Wearing a porcelain slip face mask for the performance is once way in which Shwanda incorporates ceramics into her practice. “It is also partly the result of an allergy to make up and partly that I did not want to conceal facial expression with a real mask,” she laughs. “At first the mask is stiff and tight on my face but as the performance continues, cracks come through so it’s a sort of recording of the face and expressions.”
Ceramics does not give the full experience - performance does what ceramics cannot
Growing up in Mississippi watching her artist mother painting and drawing, Shwanda avidly read books about the old masters and took up ceramics at school. She moved to New York to continue her passion for ceramics before coming to Wadham.

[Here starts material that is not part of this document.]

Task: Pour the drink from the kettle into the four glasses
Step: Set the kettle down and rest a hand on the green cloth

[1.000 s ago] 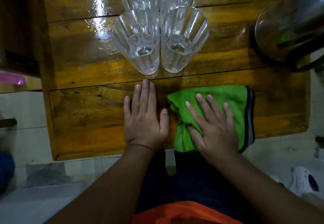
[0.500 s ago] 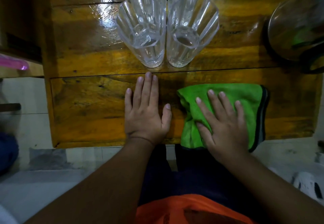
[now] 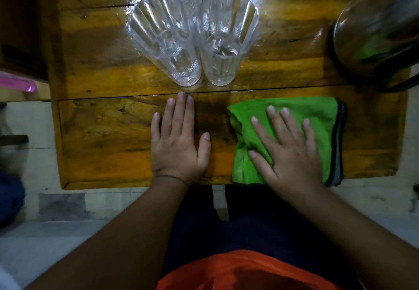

Having only one hand has not made pottery an easy choice. “It is hard,” she admits. “I watched a lot of Japanese potters – they would throw vessels upside down and so I tried that. I wasted a lot of clay – the first time I did wheel throwing, the clay flew off the wheel!” But Shwanda has developed a technique using her arm to push up the clay and has mastered trimming and turning.
She worked as a production potter for a while. “It is repetitive but you learn to understand the behaviour of clay. Each pot has its own personality and each bag of clay has a memory of its own – the process of each pot is important, the end result, less so.”
The desire to combine ceramics with performance came from a variety of influences. “I’m a big fan of the Bauhaus movement and particularly Oskar Schlemmer” (the German painter, sculptor, designer and choreographer associated with the Bauhaus school). “I thought, I could do that!” So while working towards her Master’s degree in Fine Art at Wadham Shwanda started to incorporate music and dance into her ceramics work.
Reading A Cyborg Manifesto by Donna J. Haraway also proved a major influence over Shwanda’s work. In replacing disability theory with cyborg theory, Shwanda’s practice is challenging her to be the primary maker and performer in her art. Her practice-led DPhil focuses on the relationship between differently-abled body and abled body as cyborgs, asking what is a complete body. Her performances incorporate her ceramics practice, where the human body, architecture and dance leave their traces on her pottery vessels and surfaces.
Shwanda admits to nervousness associated with the making and performing of her shows; “but I do very much enjoy it, especially the dance. Ceramics does not give the full experience - performance does what ceramics cannot.”